Ocellularia diospyri

Scientific classification
- Domain: Eukaryota
- Kingdom: Fungi
- Division: Ascomycota
- Class: Lecanoromycetes
- Order: Graphidales
- Family: Graphidaceae
- Genus: Ocellularia
- Species: O. diospyri
- Binomial name: Ocellularia diospyri Homchant. & Coppins (2002)

= Ocellularia diospyri =

- Authority: Homchant. & Coppins (2002)

Species of lichen

Ocellularia diospyri is a rare species of corticolous (bark-dwelling) lichen in the family Graphidaceae. It is found in northern Thailand.

==Taxonomy==
The lichen was formally described as a new species in 2002 by lichenologists Natsurang Homchantara and Brian J. Coppins.
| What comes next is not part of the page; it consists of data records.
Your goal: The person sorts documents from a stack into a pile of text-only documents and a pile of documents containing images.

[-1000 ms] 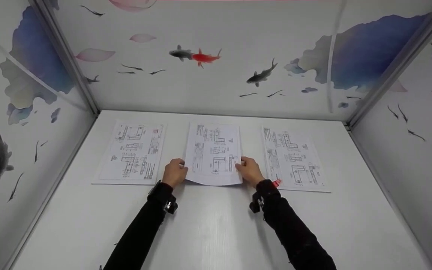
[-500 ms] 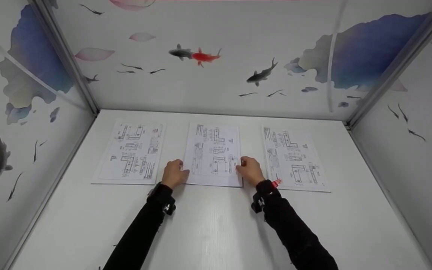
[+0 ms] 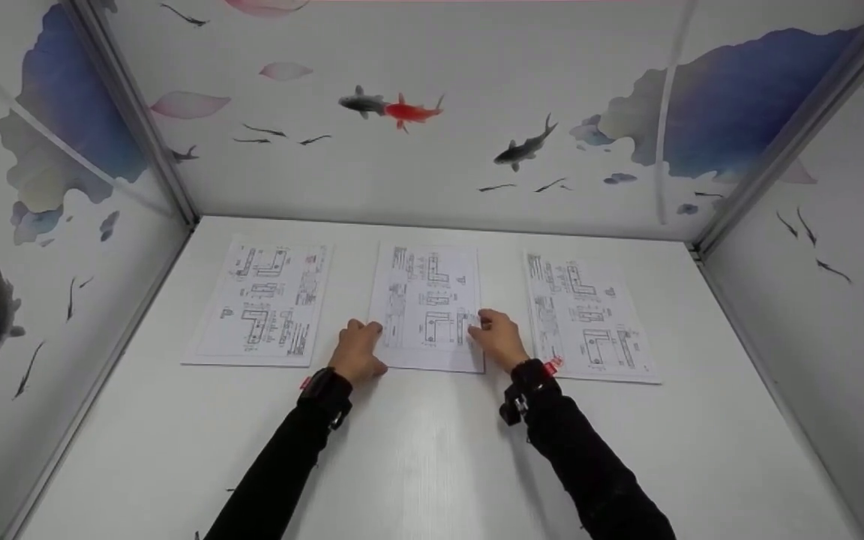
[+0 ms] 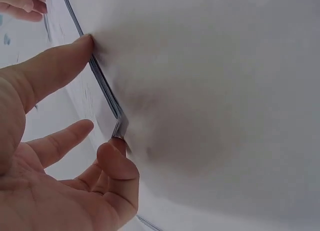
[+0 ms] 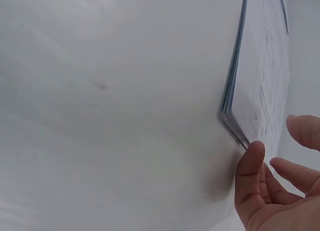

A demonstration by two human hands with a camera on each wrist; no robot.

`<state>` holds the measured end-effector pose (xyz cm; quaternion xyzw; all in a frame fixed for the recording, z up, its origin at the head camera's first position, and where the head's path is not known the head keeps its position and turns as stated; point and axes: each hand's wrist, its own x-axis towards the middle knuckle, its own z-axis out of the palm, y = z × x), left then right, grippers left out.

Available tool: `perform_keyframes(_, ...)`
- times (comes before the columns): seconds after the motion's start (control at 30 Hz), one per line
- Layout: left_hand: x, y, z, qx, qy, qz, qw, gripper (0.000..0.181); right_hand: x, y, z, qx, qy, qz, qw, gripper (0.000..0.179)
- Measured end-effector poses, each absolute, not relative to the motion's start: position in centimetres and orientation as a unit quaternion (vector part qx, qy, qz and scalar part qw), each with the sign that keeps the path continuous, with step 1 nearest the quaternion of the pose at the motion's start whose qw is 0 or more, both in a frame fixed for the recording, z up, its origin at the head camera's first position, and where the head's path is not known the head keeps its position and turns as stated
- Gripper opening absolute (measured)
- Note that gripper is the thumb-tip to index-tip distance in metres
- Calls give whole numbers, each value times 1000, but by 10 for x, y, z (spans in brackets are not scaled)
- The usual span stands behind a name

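Observation:
A thin stack of printed drawing sheets (image 3: 424, 300) lies flat on the white table, between both hands. At its near left corner is my left hand (image 3: 358, 352); in the left wrist view its thumb (image 4: 75, 56) presses the near edge, and a bent finger (image 4: 120, 163) meets the side edge by the corner. My right hand (image 3: 499, 339) is at the stack's right edge. In the right wrist view a fingertip (image 5: 252, 152) touches that edge near the corner, while the thumb (image 5: 304, 131) is raised off the paper.
Similar drawing stacks lie to the left (image 3: 256, 300) and to the right (image 3: 589, 322) of the middle one. White panels (image 3: 432, 172) painted with fish enclose the table (image 3: 417, 450) at the back and both sides.
The top sheet's near edge, bowed up and gripped at first, has come down flat on the stack. My left hand has released it and turned, its thumb moving to the near edge.

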<state>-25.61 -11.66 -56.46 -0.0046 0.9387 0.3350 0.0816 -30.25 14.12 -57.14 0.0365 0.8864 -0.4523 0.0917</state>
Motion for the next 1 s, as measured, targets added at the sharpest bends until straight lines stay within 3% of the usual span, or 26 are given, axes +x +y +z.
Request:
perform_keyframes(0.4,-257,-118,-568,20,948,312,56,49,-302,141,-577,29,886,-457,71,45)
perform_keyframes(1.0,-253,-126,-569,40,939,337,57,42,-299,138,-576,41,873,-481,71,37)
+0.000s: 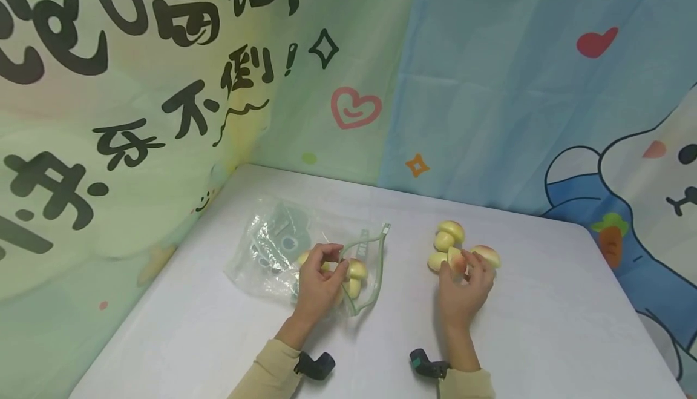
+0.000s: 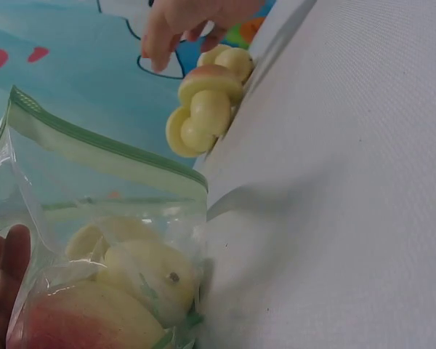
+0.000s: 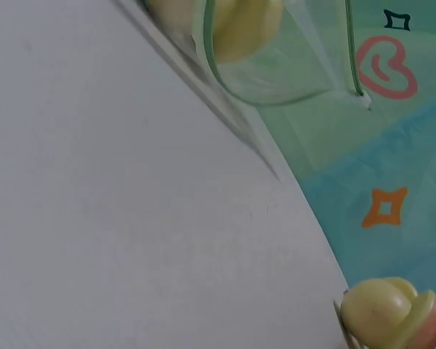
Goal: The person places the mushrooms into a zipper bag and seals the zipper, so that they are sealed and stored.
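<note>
A clear zip bag (image 1: 272,247) with a green-edged mouth lies on the white table, its mouth held up and facing right. My left hand (image 1: 321,281) pinches the bag's rim between thumb and fingers; in the left wrist view its fingers (image 2: 11,269) show beside the plastic. Yellow toy mushrooms with reddish caps, one mushroom (image 1: 355,275) near the mouth, lie inside the bag. My right hand (image 1: 465,287) hovers over a cluster of similar mushrooms, nearest a red-capped mushroom (image 1: 456,260). Its fingers are loosely bent and look apart from the cluster in the left wrist view.
To the cluster's right lies another mushroom (image 1: 487,255), with one more mushroom (image 1: 449,234) at its back. A printed cloth backdrop (image 1: 468,96) rises behind and left of the white table (image 1: 544,326). Dark cameras sit on both wrists.
</note>
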A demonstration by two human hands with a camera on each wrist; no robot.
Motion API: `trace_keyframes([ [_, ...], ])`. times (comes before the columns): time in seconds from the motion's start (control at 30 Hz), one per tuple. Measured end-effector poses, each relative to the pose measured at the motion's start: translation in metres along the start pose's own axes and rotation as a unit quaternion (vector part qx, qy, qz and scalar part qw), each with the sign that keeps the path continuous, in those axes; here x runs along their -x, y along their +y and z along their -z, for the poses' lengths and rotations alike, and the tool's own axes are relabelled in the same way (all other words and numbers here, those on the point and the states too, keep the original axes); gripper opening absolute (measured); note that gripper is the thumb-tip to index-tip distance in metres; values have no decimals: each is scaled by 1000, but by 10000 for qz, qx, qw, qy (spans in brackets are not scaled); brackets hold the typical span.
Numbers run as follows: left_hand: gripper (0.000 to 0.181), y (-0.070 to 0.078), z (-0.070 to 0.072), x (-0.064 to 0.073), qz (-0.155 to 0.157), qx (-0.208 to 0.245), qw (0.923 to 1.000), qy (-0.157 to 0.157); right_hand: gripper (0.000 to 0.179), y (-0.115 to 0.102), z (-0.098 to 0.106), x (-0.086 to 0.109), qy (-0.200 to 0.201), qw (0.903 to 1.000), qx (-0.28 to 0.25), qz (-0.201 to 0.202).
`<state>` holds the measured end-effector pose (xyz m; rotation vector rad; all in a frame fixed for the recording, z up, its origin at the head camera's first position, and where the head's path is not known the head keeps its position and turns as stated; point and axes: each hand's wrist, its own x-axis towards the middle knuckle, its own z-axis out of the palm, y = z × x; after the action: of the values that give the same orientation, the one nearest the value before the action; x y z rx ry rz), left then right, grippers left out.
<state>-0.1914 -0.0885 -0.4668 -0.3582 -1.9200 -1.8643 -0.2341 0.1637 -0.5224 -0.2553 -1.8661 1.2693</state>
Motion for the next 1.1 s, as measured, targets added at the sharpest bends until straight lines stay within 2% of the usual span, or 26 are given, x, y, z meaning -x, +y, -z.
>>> trace_keyframes([
  [0.13, 27, 0, 0, 0, 29, -14, 10000, -25, 46, 7, 3, -5, -198, 9994, 219, -184],
  [0.37, 27, 0, 0, 0, 106, 58, 9999, -53, 65, 15, 4, -6, -1117, 9927, 437, -152],
  [0.53, 26, 0, 0, 0, 47, 26, 10000, -50, 64, 16, 3, -7, -1512, 9863, 652, -139],
  [0.73, 26, 1, -1, 0, 17, 32, 10000, -22, 57, 18, 3, -8, -1683, 9821, 823, -201],
  [0.9, 26, 2, 0, -1, -3, 33, 10000, -27, 51, 21, 4, -9, -1639, 9821, 879, -301],
  [1.1, 26, 3, 0, -1, 2, 30, 10000, -36, 53, 22, 7, -9, -1559, 9829, 930, -310],
])
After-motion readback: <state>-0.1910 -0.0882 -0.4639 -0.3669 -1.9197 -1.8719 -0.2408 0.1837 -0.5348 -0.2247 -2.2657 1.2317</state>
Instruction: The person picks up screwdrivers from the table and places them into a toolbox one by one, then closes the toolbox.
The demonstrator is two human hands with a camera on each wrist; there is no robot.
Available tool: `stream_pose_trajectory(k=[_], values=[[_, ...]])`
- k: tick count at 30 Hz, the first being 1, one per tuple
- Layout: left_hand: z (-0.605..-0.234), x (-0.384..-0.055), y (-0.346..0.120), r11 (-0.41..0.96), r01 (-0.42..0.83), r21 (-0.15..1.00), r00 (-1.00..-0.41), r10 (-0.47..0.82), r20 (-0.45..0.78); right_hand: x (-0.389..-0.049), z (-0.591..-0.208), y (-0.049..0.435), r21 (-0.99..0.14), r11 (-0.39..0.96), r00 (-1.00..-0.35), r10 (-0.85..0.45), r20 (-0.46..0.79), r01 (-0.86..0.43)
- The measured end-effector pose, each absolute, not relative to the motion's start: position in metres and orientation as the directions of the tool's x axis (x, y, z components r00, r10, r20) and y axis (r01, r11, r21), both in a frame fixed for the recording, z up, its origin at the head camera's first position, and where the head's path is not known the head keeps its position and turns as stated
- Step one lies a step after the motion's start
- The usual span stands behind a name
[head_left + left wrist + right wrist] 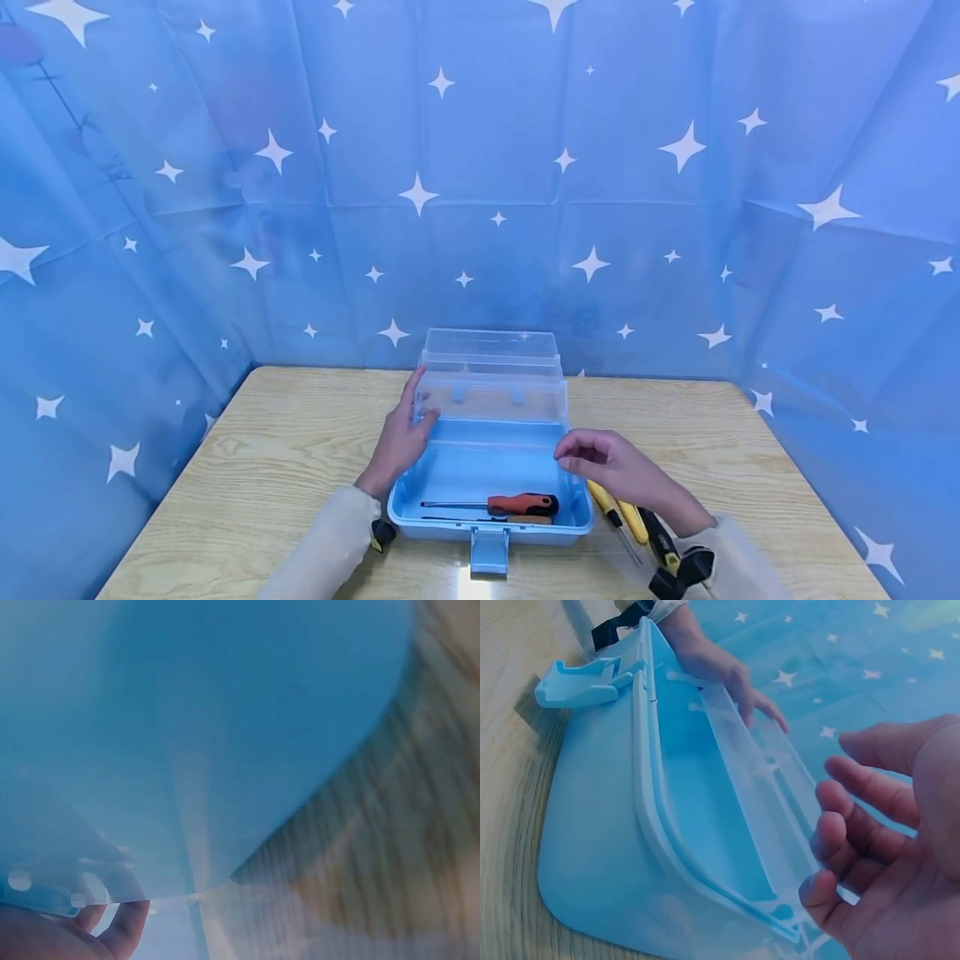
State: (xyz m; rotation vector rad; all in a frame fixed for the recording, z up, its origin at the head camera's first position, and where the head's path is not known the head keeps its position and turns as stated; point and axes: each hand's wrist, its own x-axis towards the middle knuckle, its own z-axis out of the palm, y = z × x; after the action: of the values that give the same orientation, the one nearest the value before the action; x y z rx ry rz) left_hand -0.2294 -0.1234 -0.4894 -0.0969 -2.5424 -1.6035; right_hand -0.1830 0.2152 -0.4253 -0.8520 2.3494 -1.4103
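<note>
A blue toolbox stands on the table with its clear lid raised at the back. Inside lie a red-and-black screwdriver and, nearer the front wall, a thin tool with an orange-brown handle. My left hand touches the lid's left edge, index finger straight and thumb spread apart. Over the box's right rim hovers my right hand, its fingers loosely bent and holding nothing. In the right wrist view, that hand appears beside the lid, palm bare.
Yellow-handled tools and a black-and-yellow tool lie right of the box, partly under my right forearm. The front latch hangs down. A blue starry curtain encloses the wooden table at the back and sides.
</note>
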Motion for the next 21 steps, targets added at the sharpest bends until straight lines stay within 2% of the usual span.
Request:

The type specimen was collected from Ton Krabak Yai National Park (Tak Province) at an elevation of about 500 m; here, in a mixed forest, it was found growing on the trunk of a Diospyros tree. This genus is alluded to in the specific epithet diospyri. The lichen is only known to occur at the type locality.

==Description==
Ocellularia diospyri has a smooth, shiny, oliveaceous thallus with a thick cortex. The apothecia occur solitarily and are immersed in the medulla. They have a diameter of 0.6–0.65 mm, with a brown, fused exciple. The columella (the sterile central axis of the apothecia) is carbonized (blackened) and is visible from the small apothecial pore; it measures 0.08–0.2 mm in diameter. The ascospores are thin walled, spindle-shaped, and have from 12 to 23 locules (cavities); they typically measure 102.5–164.5 by
15.0–20.5 μm. This is unusually long for columellate species in the genus Ocellularia. O. diospyri contains the secondary compounds stictic acid and constictic acid.